Publisher: Columbia University Press
File Extension: PDF
File size: 20.82 MB
Pages: 302
Author: Emerson, Ralph Waldo; Hitchcock, Alfred; Emerson, Ralph Waldo; Hitchcock, Alfred; Rothman, William
ISBN: 9780231166027, 9780231166034, 0231166028, 0231166036
Language: English
Year: 2014

Product desciption

Must We Kill The Thing We Love Emersonian Perfectionism And The Films Of Alfred Hitchcock Emerson by Emerson, Ralph Waldo; Hitchcock, Alfred; Emerson, Ralph Waldo; Hitchcock, Alfred; Rothman, William 9780231166027, 9780231166034, 0231166028, 0231166036 instant download after payment.

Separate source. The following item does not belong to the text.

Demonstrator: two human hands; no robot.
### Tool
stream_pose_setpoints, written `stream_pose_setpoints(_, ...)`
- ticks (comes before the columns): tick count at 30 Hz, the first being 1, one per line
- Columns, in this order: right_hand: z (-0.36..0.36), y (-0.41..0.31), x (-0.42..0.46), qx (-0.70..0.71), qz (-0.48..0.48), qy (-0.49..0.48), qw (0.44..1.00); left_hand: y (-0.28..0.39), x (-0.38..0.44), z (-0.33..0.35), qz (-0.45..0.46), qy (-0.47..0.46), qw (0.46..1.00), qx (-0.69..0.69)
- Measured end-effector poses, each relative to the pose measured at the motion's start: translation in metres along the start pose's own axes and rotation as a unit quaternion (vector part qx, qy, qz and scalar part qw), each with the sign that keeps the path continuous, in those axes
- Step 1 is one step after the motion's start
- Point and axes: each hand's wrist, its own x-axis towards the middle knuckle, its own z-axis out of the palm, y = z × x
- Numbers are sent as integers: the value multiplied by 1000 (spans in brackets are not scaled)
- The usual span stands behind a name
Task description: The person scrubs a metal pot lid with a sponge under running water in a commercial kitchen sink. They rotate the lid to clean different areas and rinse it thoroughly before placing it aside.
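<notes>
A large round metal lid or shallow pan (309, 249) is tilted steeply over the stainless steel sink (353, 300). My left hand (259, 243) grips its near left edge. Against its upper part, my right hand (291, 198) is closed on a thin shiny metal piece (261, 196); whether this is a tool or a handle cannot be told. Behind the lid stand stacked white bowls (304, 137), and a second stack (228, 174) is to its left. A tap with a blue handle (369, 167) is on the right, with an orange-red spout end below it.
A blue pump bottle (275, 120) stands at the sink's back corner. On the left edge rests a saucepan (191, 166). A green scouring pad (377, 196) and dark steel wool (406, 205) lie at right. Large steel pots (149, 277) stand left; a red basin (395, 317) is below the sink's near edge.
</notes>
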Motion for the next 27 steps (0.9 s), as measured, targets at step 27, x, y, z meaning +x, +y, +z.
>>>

William Rothman argues that the driving force of Hitchcock's work was his struggle to reconcile the dark vision of his favorite Oscar Wilde quote, "Each man kills the thing he loves," with the quintessentially American philosophy, articulated in Emerson's writings, that gave classical Hollywood movies of the New Deal era their extraordinary combination of popularity and artistic seriousness.

A Hitchcock thriller could be a comedy of remarriage or a melodrama of an unknown woman, both Emersonian genres, except for the murderous villain and godlike author, Hitchcock, who pulls the villain's strings―and ours. Because Hitchcock believed that the camera has a murderous aspect, the question "What if anything justifies killing?," which every Hitchcock film engages, was for him a disturbing question about his own art. Tracing the trajectory of Hitchcock's career, Rothman discerns a progression in the films' meditations on murder and artistic creation. This progression culminates in Marnie (1964), Hitchcock's most controversial film, in which Hitchcock overcame his ambivalence and fully embraced the Emersonian worldview he had always also resisted.

Reading key Emerson passages with the degree of attention he accords to Hitchcock sequences, Rothman discovers surprising affinities between Hitchcock's way of thinking cinematically and the philosophical way of thinking Emerson's essays exemplify. He finds that the terms in which Emerson thought about reality, about our "flux of moods," about what it is within us that never changes, about freedom, about America, about reading, about writing, and about thinking are remarkably pertinent to our experience of films and to thinking and writing about them. He also reflects on the implications of this discovery, not only for Hitchcock scholarship but also for film criticism in general.